Civilian cyber reserves gaining steam at the US federal and state levels

Most states have established working group structures that cooperate with local governments and other related organizations, such as state-level cyber commands, the National Guard, and military reserve organizations. Most operate under state-level organizations, with Michigan operating under the Department of Technology, Management and Budget, Wisconsin operating under the state’s Emergency Management Department, and Ohio operating under the Adjutant General’s Department.

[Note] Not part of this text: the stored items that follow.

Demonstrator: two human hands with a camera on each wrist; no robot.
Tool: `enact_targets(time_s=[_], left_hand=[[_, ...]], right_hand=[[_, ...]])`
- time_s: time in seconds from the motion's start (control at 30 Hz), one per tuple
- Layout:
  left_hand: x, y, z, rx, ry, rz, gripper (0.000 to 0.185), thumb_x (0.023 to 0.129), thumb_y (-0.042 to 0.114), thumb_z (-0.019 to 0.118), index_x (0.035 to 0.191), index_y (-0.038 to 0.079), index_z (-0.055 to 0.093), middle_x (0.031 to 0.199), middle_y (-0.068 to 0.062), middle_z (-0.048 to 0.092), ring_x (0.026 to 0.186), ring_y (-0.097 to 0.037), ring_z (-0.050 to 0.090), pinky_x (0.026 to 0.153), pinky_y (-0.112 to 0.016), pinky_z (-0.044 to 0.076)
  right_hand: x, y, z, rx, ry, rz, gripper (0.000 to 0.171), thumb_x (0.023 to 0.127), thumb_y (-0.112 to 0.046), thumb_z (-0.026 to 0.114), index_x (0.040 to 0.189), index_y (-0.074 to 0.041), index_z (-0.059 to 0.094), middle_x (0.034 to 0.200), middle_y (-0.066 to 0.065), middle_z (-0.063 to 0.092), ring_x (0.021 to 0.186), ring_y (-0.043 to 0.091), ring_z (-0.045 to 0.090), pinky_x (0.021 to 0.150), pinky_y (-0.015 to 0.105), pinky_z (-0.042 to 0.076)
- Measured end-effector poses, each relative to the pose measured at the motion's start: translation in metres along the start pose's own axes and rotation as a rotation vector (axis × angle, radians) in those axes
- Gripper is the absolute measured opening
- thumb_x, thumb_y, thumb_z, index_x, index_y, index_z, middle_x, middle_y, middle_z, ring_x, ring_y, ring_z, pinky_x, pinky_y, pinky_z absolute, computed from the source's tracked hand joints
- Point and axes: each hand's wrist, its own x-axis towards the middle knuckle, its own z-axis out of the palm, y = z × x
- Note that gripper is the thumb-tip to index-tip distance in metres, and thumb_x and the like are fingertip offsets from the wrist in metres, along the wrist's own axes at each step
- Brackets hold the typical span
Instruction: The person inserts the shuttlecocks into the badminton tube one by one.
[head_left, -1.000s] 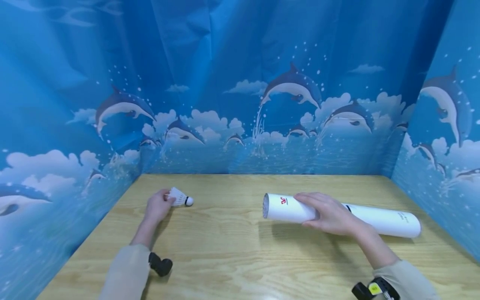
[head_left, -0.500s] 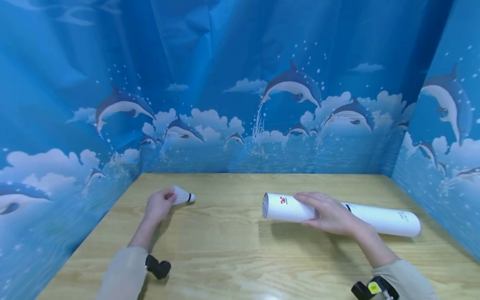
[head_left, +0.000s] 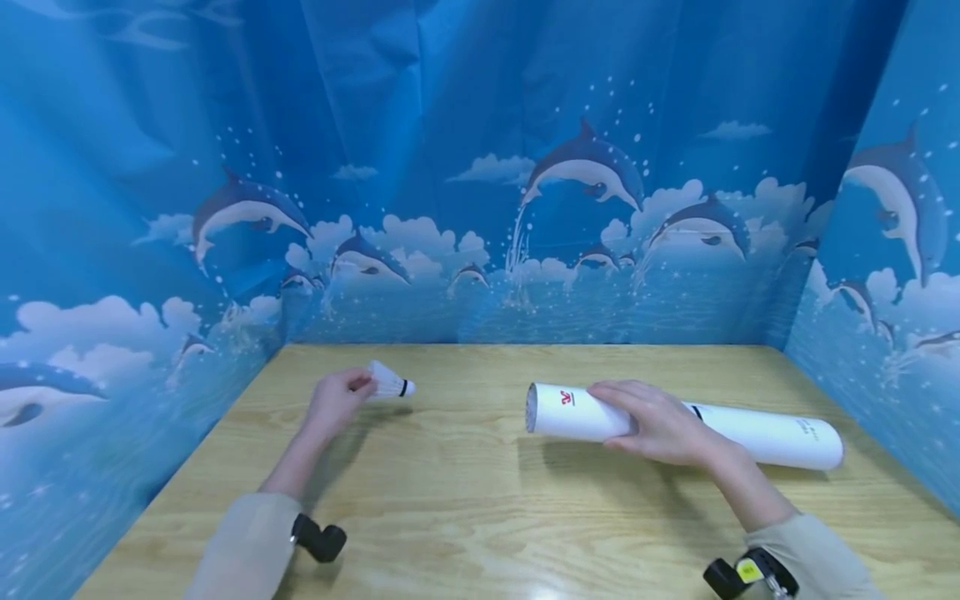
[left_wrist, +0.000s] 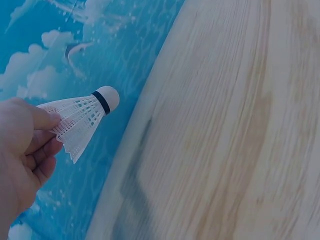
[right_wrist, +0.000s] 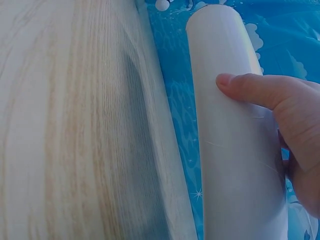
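Wooden table (head_left: pixel 465 500): right hand (head_left: pixel 660 425) hides tube (head_left: pixel 750 433) middle; lettering likely unreadable.

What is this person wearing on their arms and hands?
Both hands are bare, with no gloves or rings visible. Each forearm is covered by a loose beige sleeve, the left sleeve and the right sleeve. A small black device sits at the left cuff. At the right cuff sits a similar black device carrying a yellow label. No cables are visible.
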Motion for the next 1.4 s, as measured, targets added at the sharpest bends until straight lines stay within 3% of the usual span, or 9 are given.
enact_targets(time_s=[0.23, 0.47, 0.77, 1.4], left_hand=[[0.000, 0.021, 0.012, -0.001, -0.013, 0.055, 0.022, 0.089, 0.010, 0.061, 0.105, -0.004, 0.066, 0.098, -0.018, 0.067, 0.085, -0.027, 0.060, 0.070, -0.036, 0.050], [-0.005, 0.042, 0.024, -0.049, -0.083, 0.101, 0.017, 0.090, 0.010, 0.060, 0.101, -0.001, 0.068, 0.090, -0.011, 0.067, 0.071, -0.016, 0.055, 0.057, -0.029, 0.044], [-0.014, 0.064, 0.043, -0.137, -0.075, 0.188, 0.013, 0.085, 0.006, 0.064, 0.094, -0.002, 0.069, 0.086, -0.009, 0.068, 0.067, -0.012, 0.055, 0.055, -0.025, 0.044], [-0.028, 0.107, 0.074, -0.324, -0.088, 0.274, 0.007, 0.083, -0.002, 0.064, 0.088, -0.001, 0.068, 0.088, -0.012, 0.069, 0.075, -0.018, 0.063, 0.062, -0.024, 0.051]], right_hand=[[0.001, 0.000, 0.000, -0.005, 0.010, -0.013, 0.072, 0.066, -0.023, 0.083, 0.128, -0.007, 0.053, 0.125, 0.013, 0.056, 0.109, 0.033, 0.054, 0.086, 0.052, 0.045], [0.000, 0.001, 0.000, -0.008, -0.011, 0.027, 0.073, 0.067, -0.027, 0.082, 0.130, -0.010, 0.052, 0.128, 0.011, 0.054, 0.113, 0.032, 0.052, 0.090, 0.053, 0.042], [-0.002, 0.001, 0.002, -0.016, 0.004, 0.009, 0.073, 0.066, -0.029, 0.083, 0.130, -0.009, 0.052, 0.128, 0.011, 0.055, 0.113, 0.032, 0.052, 0.089, 0.053, 0.043], [-0.002, 0.001, 0.000, -0.026, 0.025, -0.004, 0.073, 0.066, -0.029, 0.083, 0.129, -0.009, 0.053, 0.127, 0.011, 0.055, 0.111, 0.032, 0.053, 0.088, 0.052, 0.044]])
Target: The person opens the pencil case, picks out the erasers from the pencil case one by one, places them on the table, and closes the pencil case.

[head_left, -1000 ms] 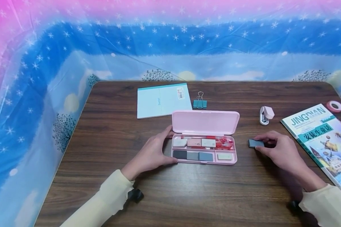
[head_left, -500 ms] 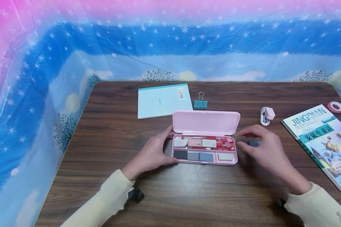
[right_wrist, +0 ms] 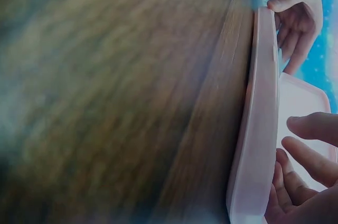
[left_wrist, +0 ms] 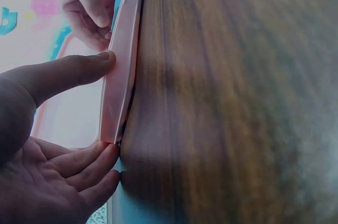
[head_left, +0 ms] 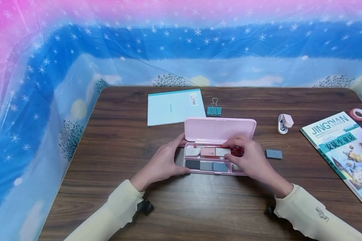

Most states usually operate with no more than two full-time personnel to manage the reserve recruiting and operating process and purchase equipment and technology for the volunteers. The modest budgets range from an estimated $250,000 to $750,00 per year, according to 2022 to 2023 levels.

So far, the coordinators for the state-level programs count them as successes. “It’s been fantastic to the point now I’m starting to figure out exactly what this would cost versus what we’re saving people,” Craig Baker, program administrator for the Ohio Cyber Reserve, tells CSO. “When I came in, there was a little under 50 personnel. We’re now at 144. I’ve got another 15-plus people working through the process to join us. So, it’s been fantastic.”

One particularly successful initiative the Ohio Cyber Reserve has run involved three-hour seminars for a dozen school districts across the state on strengthening their networks. Ohio volunteers have also conducted three to four dozen assist missions for local governments to conduct audits based on NIST 800-53 to tell them where they stand regarding their security and privacy controls.

As is true for all public and private organizations, the challenge is finding enough qualified cybersecurity personnel to meet the tasks. In Ohio, volunteers must have five years of relevant experience, undergo a background check, and pass a SANS test, although no educational degree or certifications are required. “We’ve got a wide variety of people, everything you can think of, some super experienced that do international IR jobs,” Baker says. “We’ve got people high up in their companies, CISOs and all that. We’ve got academics that are very well-known in their field. We’ve got PhDs, people with master’s degrees, people that work for the state, people that work for the government, people that work in different industries across the spectrum while working in cybersecurity or a strong IT field with some cybersecurity knowledge.”

Still, Ohio faces competitive headwinds when it comes to attracting talent. “There are a lot of challenges,” Baker says. “The people that you’re looking for are people that have been doing this for 10, 15-plus years. But then you do the common-sense check on those people. They’re going to be in their thirties and generally have families, so it’s tougher for them to provide that volunteer time. So, we’re constantly looking.”